GUARDIAN: If the trend intensifies, we all may pay for it
The Guardian, London, perceives the OSCE summit oppositely. The newspaper says Chechnya is a blight that is spreading geographically westward and philosophically into diplomacy. The Guardian's conclusion: "For the first time since the end of the Cold War, there are real signs that Russia may be breaking away from the fickle embrace of Western economic and political neo-liberalism. Men like [Prime Minster Vladimir] Putin, harnessing nationalism, fear, and prejudice, seem to promise a stronger, prouder, better future. It is the Chechens who presently are paying in blood for this illusion. But if the trend intensifies, we all may pay for it."

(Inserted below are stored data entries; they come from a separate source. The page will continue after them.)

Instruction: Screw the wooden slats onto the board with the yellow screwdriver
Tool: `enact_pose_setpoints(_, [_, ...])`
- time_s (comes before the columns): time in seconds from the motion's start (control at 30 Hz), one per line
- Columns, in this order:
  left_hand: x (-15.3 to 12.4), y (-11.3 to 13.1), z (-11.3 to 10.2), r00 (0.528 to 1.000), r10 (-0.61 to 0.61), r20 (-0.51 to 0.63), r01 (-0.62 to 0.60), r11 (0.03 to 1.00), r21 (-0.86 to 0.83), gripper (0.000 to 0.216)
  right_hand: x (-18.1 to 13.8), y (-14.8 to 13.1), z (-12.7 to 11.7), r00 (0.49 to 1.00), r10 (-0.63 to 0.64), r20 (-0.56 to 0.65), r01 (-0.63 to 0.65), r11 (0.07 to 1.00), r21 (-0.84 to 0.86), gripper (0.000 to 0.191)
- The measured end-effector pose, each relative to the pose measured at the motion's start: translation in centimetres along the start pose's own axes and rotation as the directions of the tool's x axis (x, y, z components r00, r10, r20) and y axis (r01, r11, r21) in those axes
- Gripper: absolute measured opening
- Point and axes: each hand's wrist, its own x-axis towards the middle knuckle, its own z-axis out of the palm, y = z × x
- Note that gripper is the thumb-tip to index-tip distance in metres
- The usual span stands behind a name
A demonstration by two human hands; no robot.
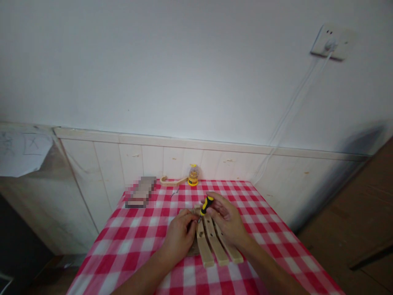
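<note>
My right hand (226,217) grips a yellow and black screwdriver (207,205), tilted with its tip down at the upper end of a pale wooden slat (205,248). Close by the tip, the fingers of my left hand (180,231) are pinched together at the slat's edge; whatever is between them is too small to make out. Two more curved wooden slats, a middle slat (217,246) and a right slat (235,253), lie alongside, with dark holes in them. Under the left slat, part of a brownish flat piece (193,249) shows.
On the red and white checked tablecloth (138,246), a yellow-based bit container (193,176) stands by the wall. A hooked wooden piece (172,182) lies left of it, near small dark metal bits (174,192). A pixelated flat object (141,192) sits at the back left.
</note>
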Motion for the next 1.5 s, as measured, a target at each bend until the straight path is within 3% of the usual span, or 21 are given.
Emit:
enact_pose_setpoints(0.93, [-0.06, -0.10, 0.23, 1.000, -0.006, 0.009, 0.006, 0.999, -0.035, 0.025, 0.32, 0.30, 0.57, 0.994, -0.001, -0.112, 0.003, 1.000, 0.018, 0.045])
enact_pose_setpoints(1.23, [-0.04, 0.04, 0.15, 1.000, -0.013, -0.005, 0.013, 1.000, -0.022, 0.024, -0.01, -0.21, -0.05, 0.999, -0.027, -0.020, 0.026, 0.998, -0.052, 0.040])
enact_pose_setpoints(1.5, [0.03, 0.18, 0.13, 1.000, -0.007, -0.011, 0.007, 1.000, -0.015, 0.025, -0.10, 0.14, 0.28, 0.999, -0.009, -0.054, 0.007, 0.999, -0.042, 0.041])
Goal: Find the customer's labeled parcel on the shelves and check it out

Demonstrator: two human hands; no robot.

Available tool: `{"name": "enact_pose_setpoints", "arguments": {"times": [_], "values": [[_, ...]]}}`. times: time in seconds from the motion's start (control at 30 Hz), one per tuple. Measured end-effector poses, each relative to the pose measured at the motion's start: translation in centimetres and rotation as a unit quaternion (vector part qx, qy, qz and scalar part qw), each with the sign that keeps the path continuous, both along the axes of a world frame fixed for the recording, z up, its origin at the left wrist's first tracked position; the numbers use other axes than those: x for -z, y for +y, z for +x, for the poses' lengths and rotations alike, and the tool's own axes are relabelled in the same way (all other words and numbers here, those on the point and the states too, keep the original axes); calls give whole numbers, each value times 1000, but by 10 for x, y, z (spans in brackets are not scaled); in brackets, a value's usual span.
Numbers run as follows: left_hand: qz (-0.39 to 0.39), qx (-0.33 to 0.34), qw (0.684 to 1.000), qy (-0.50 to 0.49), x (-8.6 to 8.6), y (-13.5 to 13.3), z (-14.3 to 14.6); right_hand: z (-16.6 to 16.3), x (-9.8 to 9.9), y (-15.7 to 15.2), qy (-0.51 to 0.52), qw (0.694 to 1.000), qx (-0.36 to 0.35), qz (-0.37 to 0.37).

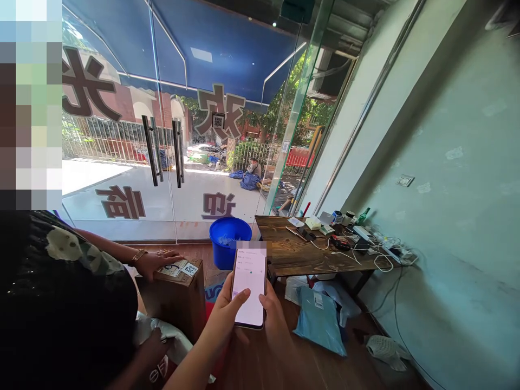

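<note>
A smartphone point(249, 281) with a pale lit screen is held upright between my two hands. My left hand point(229, 300) wraps the phone's left edge, its thumb lying over the lower screen. Along the right edge, my right hand point(271, 306) grips the phone, with the thumb at the rim of the screen. A few lines of small text show near the top of the screen, too small to read. Most of my fingers are hidden behind the phone.
At left, a person in dark patterned clothing rests a hand on a cardboard box point(174, 295). Ahead are a blue bin point(224, 254) and glass doors point(174, 216). Chargers and cables lie on a wooden table point(292, 254) at right; a light-blue parcel point(319, 325) is on the floor.
</note>
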State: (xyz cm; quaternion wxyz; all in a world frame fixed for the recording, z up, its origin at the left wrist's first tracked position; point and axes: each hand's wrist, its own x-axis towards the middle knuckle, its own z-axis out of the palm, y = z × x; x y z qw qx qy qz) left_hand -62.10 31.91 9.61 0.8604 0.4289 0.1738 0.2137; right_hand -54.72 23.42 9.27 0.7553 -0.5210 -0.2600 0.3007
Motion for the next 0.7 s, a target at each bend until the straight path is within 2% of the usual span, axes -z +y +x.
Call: {"name": "enact_pose_setpoints", "arguments": {"times": [0.17, 0.37, 0.7], "values": [[-87, 69, 993, -26, 0, 6, -5, 2, 1, -1, 25, 999, -21, 14], [-102, 94, 989, -42, -2, 8, -6, 8, -1, 0, 51, 998, -20, 21], [-142, 107, 981, -73, 5, 12, -5, 6, -15, -3, 32, 999, -16, -23]]}}
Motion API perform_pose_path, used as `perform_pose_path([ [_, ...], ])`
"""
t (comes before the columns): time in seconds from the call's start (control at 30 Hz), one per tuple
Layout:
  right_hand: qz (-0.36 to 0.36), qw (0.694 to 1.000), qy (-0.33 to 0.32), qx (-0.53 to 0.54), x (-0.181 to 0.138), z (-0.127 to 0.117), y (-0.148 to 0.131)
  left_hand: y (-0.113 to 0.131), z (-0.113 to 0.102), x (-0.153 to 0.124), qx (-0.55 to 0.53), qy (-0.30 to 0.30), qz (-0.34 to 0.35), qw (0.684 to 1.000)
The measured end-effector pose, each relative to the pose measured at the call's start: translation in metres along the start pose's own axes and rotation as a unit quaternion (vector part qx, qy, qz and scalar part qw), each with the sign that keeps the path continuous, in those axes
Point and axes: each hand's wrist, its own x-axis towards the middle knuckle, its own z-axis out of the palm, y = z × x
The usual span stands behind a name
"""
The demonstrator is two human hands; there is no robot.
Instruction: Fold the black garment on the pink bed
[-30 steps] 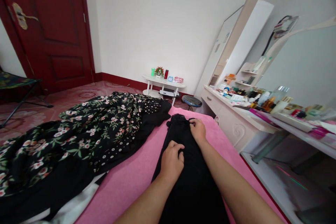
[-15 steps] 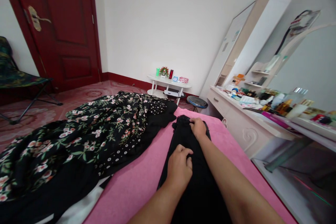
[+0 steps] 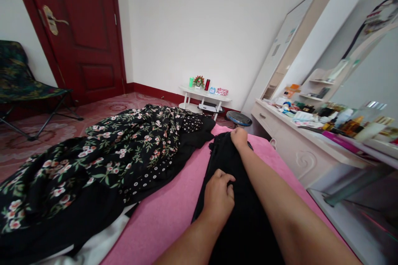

SUEDDEUTSCHE ZEITUNG: No leader who needs to prove his strength can afford to stumble in public
At a distance, from Munich, another Sueddeutsche Zeitung commentator, Daniel Broessler, finds weakness in Yeltsin's demonstrations of strength. Broessler writes this: "Yeltsin used the [OSCE] meeting in Istanbul's Cirigan Palace as a stage for proving his strength and his fitness for office. No leader who needs to do that can afford to stumble in public -- but in Yeltsin's case, his day-to-day health is more than just a matter of diplomatic interest."
Broessler says that many in the world have come to see Yeltsin and Russia as symbols of each other -- bumbling and dangerous, weakened and crafty, tenacious and unpredictable. But Istanbul and the OSCE, the commentator writes, may be different. Broessler: "In contrast, his trip to Istanbul, which will probably be his last major public appearance before the Russian presidential elections next June, seems to have been a success, even though he left the summit early following widespread criticism of Russia's military operation in Chechnya. In a strong, steady voice, Yeltsin rejected the criticism and told the West it had no right to criticize Russia on its Chechen policies."